Florida Progress, in turn, owns all of the outstanding common stock of Florida
Power Corporation. The transaction was completed in accordance with the
description of the share exchange found in the definitive joint proxy
statement/prospectus in the Registration Statement on Form S-4 (SEC File No.
333-40836), which was declared effective by the Securities and Exchange
Commission on July 7, 2000.
Florida Progress shareholders will receive $54.00 in cash or shares of
Progress Energy common stock having a value of $54.00, subject to proration, and
one contingent value obligation in exchange for each of their shares of Florida
Progress common stock. Each contingent value obligation represents the right to
receive contingent payments based upon the net after-tax cash flow to Progress
Energy generated by four synthetic fuel plants purchased by Florida Progress in
October 1999. Pursuant to the share exchange, all 98,616,658.7594 shares of
outstanding common stock of Florida Progress will be exchanged for approximately
$3.5 billion cash and approximately 46.5 million shares of Progress Energy
common stock and approximately 98.6 million contingent value obligations. All
subsidiaries of Florida Progress remain subsidiaries of Florida Progress.

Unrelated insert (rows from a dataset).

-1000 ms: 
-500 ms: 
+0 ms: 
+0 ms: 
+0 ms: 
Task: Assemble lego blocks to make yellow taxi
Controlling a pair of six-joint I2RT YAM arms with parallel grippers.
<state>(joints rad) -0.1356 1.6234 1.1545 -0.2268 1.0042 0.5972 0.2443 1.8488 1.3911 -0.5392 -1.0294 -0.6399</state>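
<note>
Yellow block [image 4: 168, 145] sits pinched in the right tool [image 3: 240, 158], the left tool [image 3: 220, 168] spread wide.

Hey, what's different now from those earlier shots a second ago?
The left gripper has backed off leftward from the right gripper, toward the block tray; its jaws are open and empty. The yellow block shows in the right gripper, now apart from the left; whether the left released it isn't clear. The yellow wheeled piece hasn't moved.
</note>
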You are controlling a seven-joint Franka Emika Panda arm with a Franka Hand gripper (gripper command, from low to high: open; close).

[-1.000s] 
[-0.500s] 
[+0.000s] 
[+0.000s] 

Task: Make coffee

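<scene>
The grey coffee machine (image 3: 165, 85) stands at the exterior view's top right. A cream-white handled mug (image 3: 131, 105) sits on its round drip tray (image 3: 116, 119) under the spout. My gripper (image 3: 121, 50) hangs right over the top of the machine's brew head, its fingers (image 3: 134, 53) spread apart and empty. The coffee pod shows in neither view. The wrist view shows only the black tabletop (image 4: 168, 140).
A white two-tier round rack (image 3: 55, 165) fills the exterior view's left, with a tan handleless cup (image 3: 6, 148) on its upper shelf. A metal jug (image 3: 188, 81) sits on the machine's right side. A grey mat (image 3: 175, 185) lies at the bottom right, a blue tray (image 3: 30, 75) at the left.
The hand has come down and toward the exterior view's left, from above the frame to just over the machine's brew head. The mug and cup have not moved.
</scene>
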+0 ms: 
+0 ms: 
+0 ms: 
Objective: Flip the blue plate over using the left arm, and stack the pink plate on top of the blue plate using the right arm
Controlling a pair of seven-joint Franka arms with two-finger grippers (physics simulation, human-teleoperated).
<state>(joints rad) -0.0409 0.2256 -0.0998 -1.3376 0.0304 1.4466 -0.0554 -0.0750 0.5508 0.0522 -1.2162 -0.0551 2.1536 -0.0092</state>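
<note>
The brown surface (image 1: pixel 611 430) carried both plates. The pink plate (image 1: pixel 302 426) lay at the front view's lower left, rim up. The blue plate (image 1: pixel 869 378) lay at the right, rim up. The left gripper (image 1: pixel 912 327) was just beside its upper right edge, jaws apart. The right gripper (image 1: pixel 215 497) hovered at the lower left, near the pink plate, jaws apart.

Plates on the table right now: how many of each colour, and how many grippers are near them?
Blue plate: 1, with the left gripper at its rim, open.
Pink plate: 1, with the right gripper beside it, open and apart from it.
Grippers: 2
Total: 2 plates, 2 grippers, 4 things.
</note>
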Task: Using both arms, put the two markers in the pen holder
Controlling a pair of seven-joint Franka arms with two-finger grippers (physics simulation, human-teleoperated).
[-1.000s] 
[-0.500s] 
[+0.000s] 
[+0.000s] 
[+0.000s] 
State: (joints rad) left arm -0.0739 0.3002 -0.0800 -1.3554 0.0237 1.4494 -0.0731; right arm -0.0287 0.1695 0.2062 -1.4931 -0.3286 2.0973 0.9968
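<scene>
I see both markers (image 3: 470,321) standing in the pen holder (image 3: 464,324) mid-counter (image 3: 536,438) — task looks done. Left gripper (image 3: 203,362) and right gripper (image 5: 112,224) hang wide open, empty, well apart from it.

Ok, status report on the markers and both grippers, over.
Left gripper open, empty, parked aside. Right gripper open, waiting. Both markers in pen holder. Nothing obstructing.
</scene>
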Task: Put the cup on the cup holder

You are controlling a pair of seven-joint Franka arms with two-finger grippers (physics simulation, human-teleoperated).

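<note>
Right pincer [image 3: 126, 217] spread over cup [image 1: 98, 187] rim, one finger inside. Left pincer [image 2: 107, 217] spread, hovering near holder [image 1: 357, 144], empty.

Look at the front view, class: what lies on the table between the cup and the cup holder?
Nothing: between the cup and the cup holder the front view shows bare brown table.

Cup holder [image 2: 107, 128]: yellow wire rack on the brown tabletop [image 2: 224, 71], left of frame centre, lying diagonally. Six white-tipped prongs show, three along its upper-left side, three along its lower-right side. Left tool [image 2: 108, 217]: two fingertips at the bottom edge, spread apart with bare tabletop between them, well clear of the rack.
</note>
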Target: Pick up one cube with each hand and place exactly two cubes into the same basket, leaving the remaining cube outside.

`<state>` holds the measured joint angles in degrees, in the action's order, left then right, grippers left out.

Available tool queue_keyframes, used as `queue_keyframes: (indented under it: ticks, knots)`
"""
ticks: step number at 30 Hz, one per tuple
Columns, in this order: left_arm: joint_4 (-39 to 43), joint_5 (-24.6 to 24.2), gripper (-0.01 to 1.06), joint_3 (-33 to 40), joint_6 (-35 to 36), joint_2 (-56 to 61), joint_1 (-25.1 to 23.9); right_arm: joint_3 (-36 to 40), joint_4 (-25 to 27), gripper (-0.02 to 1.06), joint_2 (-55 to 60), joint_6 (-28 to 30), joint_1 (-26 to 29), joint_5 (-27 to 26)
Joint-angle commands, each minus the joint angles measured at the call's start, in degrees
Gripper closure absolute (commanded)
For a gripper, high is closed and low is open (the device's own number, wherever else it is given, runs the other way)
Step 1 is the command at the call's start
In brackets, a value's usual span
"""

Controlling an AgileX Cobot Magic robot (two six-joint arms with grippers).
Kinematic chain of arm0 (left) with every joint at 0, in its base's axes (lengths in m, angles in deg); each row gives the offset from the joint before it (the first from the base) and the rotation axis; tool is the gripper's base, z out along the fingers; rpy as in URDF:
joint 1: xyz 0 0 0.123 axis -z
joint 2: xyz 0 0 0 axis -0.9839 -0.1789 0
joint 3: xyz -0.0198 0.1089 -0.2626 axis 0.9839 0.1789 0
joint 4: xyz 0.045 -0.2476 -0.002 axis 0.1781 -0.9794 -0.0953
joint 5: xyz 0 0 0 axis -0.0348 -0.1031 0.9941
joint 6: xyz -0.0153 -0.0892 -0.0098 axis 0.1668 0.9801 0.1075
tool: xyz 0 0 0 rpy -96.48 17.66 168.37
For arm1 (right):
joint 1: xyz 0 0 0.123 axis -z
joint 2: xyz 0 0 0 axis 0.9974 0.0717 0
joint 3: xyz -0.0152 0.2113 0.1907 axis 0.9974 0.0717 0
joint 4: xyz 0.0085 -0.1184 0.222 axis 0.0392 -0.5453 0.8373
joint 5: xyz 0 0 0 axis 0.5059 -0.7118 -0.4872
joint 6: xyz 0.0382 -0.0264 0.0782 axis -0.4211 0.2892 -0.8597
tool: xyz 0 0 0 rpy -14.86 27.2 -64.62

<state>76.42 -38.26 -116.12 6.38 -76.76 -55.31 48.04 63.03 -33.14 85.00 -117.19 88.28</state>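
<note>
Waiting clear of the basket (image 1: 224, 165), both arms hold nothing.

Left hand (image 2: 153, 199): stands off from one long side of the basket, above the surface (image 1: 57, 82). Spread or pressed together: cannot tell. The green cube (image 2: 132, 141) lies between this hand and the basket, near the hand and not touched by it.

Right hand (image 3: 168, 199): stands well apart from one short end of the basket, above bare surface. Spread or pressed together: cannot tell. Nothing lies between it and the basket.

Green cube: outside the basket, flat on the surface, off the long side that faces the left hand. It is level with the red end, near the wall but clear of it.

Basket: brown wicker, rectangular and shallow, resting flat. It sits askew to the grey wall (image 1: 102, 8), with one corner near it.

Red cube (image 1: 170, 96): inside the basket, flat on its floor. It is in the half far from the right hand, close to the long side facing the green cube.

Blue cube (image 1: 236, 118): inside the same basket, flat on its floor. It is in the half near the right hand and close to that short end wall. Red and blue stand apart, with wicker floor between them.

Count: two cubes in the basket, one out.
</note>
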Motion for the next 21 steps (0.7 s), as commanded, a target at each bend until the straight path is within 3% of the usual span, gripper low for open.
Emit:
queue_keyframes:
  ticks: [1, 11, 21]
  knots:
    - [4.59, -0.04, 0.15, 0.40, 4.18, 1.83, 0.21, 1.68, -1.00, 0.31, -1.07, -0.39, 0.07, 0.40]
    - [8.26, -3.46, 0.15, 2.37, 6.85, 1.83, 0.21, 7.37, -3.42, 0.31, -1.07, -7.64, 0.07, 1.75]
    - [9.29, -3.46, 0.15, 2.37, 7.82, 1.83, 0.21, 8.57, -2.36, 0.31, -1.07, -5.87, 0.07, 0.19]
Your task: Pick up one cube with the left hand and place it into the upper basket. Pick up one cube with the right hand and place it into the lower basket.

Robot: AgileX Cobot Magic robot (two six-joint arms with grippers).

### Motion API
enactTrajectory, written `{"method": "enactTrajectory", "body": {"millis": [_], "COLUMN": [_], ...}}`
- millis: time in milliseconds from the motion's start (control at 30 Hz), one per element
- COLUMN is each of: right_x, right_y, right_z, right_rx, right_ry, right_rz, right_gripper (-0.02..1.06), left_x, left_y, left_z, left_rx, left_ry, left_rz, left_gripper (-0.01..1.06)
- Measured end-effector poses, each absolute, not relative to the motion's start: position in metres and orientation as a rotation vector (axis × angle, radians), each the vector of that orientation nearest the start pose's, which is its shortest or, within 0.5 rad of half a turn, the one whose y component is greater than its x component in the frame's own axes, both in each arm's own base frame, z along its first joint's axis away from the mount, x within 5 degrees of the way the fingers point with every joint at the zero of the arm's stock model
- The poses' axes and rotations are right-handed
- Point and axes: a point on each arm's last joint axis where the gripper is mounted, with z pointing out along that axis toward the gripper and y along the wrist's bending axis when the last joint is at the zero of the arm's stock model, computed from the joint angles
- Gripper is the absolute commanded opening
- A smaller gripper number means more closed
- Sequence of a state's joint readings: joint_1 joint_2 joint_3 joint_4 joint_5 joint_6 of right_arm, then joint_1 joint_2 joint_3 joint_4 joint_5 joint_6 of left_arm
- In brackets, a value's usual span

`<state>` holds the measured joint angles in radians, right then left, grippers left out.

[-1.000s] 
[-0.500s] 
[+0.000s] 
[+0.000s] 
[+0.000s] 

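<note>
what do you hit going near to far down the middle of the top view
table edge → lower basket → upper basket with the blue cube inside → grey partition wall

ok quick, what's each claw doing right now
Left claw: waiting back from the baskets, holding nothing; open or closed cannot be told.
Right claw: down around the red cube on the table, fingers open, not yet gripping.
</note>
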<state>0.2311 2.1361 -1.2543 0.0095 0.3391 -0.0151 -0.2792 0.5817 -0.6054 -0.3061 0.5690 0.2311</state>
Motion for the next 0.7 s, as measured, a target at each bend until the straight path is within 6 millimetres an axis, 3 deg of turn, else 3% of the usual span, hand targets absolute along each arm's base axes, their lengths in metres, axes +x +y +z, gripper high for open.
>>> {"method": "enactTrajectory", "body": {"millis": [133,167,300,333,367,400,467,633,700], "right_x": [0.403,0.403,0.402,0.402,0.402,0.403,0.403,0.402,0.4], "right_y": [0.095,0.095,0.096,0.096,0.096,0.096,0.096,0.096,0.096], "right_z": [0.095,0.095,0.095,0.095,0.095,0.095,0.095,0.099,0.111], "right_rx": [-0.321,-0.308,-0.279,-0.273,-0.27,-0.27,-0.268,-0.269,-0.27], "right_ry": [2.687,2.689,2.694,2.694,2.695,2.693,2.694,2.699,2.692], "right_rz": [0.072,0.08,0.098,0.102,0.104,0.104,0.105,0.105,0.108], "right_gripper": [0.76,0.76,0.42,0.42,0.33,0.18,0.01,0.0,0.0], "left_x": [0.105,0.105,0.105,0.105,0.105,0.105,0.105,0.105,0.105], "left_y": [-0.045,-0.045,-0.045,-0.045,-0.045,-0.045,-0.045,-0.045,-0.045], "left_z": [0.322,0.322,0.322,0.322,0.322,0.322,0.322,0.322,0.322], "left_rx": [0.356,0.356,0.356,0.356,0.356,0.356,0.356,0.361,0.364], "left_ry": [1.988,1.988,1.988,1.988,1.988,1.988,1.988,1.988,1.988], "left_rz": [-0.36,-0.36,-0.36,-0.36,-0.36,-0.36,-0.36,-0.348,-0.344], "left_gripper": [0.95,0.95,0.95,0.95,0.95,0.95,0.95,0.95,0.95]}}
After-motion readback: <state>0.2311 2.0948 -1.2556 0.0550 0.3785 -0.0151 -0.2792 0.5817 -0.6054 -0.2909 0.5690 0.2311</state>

Progress Energy funded the share exchange with an approximately $3.5 billion
commercial paper issuance backed by a syndicated credit facility arranged by
Merrill Lynch & Co. and Salomon Smith Barney, Inc.
In accordance with the Amended and Restated Agreement and Plan of
Exchange, Progress Energy has appointed Florida Progress directors Richard
Korpan, W. D. Frederick, Jr., Richard A. Nunis and Jean Giles Wittner to serve
as directors of Progress Energy, effective upon the closing of the share
exchange. In addition, Michael P. Graney, Joan D. Ruffier, Robert T. Stuart,
Jr., Vincent J. Naimoli and Clarence V. McKee have resigned as directors of
Florida Progress and Florida Power effective upon the closing of the share
exchange. Progress Energy has appointed William Cavanaugh III, Edwin B. Borden,
David L. Burner, Charles W. Coker, Richard L. Daugherty, Estell C. Lee, William
O. McCoy, E. Marie McKee, John H. Mullin, III and J. Tylee Wilson to serve as
directors of Florida Progress. Florida Progress has appointed William Cavanaugh
III, Robert B. McGehee, William D. Johnson, Peter M. Scott III, William S. Orser
and H. William Habermeyer, Jr. to serve as directors of Florida Power.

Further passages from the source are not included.